Apart from the music, I've been working and sleeping. Sometimes I take photographs. Sometimes I go on the internet and read about whatever takes my fancy. At work I have been spending hours occupying my mind and hands with drumming patterns and thoughts on what I've been listening to.

Photography has been a way for me to look creatively at what is around me. Kat and I have been playing tag for the last couple of weeks on different themes, and it is my turn to pick one again. I haven't posted many from the last theme, but lets blame that on a time thing. Like the music, just because you don't see it, doesn't mean I haven't been doing it.

It's my turn to pick a new theme.

Lockdown


The new theme is trees.

Remember: Just like the tree falling in the woods with nobody around, if you don't see the it... Doesn't mean that I'm not doing it.

4 comments:

dive said...

Vic, that's the best news I've heard in a while. You know I don't bullshit you so when I say playing what you want when you want and not playing if you are not in the mood is the best possible way back, I am telling you straight.
You know me and my playing. I've never in my life had a "regimented practice routine"; I learned everything I know by picking up instruments when I felt like it and playing what comes; good or bad.
You are The Groover. You've not lost it; you've just been distracted for a while. And a drum kit is an awesome step in the right direction. Without a doubt the very best way to de-stress, clear out demons and generally put a big fat grin on your face.
God, I wish I were there to just jam with you.

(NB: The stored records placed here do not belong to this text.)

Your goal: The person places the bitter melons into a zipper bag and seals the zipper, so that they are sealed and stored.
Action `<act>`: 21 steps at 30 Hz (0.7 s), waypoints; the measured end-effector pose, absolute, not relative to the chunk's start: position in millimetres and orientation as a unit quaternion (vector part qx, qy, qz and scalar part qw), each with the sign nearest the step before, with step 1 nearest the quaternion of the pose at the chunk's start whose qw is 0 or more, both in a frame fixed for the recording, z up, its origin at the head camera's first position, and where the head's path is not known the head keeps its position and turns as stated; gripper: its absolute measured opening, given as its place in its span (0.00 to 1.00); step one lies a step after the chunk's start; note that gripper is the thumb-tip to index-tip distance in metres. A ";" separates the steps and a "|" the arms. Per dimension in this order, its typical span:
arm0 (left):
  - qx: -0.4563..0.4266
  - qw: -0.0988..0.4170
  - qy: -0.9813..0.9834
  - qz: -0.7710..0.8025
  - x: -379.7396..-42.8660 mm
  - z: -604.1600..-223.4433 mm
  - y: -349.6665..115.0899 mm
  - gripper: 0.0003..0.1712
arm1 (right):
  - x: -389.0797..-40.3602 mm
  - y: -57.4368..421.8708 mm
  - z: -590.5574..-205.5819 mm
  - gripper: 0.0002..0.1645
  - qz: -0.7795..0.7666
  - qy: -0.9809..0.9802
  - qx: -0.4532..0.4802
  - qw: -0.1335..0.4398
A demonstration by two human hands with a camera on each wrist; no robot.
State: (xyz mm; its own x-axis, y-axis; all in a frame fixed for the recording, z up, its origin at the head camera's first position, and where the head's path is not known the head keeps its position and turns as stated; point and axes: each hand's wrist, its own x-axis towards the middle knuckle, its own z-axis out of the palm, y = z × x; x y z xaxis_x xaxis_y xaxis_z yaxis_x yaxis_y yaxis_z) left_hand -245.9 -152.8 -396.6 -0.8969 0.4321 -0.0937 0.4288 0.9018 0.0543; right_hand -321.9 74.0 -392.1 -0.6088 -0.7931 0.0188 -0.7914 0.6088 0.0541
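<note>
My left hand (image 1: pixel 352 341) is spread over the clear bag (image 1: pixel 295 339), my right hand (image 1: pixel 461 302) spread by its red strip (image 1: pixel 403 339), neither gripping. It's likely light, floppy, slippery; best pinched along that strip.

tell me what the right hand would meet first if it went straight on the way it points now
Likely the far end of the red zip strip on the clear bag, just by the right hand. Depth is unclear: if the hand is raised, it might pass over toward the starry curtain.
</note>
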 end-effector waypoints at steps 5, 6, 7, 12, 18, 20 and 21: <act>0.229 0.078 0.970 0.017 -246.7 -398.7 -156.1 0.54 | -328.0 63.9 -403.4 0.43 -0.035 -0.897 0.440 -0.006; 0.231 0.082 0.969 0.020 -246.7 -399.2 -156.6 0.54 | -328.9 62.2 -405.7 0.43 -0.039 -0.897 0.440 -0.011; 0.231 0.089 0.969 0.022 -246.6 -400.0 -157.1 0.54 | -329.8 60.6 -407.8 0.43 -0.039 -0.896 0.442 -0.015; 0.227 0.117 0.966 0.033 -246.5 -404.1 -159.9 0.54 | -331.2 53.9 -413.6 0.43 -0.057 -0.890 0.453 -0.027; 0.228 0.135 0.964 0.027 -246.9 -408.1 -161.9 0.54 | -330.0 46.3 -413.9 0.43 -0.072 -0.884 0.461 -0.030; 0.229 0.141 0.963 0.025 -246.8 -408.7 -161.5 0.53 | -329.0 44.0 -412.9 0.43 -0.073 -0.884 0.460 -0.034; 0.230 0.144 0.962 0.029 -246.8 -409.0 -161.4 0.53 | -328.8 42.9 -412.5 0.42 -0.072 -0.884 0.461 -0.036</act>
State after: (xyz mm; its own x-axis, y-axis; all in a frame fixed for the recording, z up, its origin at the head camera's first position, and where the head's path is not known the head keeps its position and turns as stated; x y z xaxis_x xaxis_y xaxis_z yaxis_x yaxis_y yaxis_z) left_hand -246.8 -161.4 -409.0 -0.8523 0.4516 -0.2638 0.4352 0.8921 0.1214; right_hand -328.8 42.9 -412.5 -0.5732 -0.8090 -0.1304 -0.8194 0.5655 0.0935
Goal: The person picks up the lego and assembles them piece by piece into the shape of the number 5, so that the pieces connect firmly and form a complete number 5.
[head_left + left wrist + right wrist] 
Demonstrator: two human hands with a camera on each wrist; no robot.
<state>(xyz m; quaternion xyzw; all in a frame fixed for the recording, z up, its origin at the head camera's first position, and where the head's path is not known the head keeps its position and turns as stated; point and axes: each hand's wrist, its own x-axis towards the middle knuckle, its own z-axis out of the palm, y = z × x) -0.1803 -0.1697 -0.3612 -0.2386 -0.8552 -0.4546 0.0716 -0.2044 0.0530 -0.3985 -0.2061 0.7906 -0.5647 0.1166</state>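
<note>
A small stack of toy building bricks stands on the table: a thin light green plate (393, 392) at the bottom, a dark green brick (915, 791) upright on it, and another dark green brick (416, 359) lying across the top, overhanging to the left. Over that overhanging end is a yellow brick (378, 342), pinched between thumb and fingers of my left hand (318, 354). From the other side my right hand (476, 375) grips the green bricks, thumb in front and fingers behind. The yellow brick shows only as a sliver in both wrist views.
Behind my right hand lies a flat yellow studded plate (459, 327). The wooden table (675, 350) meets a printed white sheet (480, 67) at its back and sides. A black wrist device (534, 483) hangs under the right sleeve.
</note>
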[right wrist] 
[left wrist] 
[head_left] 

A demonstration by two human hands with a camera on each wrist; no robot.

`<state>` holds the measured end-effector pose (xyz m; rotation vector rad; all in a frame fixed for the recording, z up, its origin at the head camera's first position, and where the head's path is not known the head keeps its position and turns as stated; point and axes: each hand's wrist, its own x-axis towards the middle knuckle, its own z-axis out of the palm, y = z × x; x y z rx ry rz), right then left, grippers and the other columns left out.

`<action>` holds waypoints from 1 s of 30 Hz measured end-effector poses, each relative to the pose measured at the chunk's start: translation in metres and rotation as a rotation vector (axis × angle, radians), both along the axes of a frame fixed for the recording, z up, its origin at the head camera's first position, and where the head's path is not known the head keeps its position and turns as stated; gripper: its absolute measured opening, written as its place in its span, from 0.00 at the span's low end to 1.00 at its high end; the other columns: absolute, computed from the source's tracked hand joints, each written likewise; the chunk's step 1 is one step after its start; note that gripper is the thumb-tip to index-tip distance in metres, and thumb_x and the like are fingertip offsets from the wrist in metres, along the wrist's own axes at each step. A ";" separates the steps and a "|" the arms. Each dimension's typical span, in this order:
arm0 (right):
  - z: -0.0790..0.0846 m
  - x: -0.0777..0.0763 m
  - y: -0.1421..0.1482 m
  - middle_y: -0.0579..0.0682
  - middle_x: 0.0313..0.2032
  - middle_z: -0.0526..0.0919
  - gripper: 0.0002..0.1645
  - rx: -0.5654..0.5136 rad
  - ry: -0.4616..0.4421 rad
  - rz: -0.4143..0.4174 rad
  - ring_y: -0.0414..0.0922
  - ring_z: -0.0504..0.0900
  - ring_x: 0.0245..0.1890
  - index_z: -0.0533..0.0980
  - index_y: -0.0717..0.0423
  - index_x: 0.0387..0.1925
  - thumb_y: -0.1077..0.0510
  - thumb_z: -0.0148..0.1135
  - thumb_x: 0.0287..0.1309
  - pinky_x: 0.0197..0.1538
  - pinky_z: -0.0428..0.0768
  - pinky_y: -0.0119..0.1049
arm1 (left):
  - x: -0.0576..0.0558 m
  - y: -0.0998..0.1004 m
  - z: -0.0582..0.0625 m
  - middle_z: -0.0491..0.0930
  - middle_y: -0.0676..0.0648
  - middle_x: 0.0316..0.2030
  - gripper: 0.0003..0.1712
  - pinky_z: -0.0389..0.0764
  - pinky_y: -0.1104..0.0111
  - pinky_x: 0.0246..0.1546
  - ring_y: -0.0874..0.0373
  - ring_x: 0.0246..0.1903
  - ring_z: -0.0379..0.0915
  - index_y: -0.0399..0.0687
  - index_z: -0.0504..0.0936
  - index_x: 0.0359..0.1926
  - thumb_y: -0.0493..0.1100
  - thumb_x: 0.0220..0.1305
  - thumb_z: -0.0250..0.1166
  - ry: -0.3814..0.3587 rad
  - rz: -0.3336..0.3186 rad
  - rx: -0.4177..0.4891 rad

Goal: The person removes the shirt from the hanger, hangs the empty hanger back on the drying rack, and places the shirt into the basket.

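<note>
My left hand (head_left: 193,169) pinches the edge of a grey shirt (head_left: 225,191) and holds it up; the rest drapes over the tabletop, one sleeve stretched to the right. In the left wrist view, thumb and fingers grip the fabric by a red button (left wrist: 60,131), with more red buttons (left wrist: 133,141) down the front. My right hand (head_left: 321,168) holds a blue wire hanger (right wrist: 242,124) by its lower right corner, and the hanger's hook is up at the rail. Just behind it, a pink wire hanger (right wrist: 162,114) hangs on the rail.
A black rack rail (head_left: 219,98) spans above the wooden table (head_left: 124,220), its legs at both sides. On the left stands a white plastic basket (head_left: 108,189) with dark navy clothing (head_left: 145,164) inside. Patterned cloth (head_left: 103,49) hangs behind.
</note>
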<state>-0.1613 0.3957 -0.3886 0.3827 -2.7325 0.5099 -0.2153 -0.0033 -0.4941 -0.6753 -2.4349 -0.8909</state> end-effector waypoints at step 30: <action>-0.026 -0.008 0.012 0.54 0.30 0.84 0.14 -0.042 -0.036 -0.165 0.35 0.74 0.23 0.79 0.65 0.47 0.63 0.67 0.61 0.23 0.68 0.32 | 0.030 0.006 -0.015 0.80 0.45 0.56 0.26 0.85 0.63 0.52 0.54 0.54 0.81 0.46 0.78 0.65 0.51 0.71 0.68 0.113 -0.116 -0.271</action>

Chill. Play what you want and it will come back better than ever.

Katherine Buckley said...

Personally don't know how you manage to squeeze all that in! With the hours you do and the upside down days you have I am surprised you get do anything more than sleep! You are just so creative in a miriade of different ways - whatever and whenever it is always a unique and inspirational look at life.

DawgDyke said...

Continue your progress, if even the psych doesn't think it's progress right?! ... but don't bullshit yourself ... if you think it's progress it should be, otherwise be real with those who try to help you.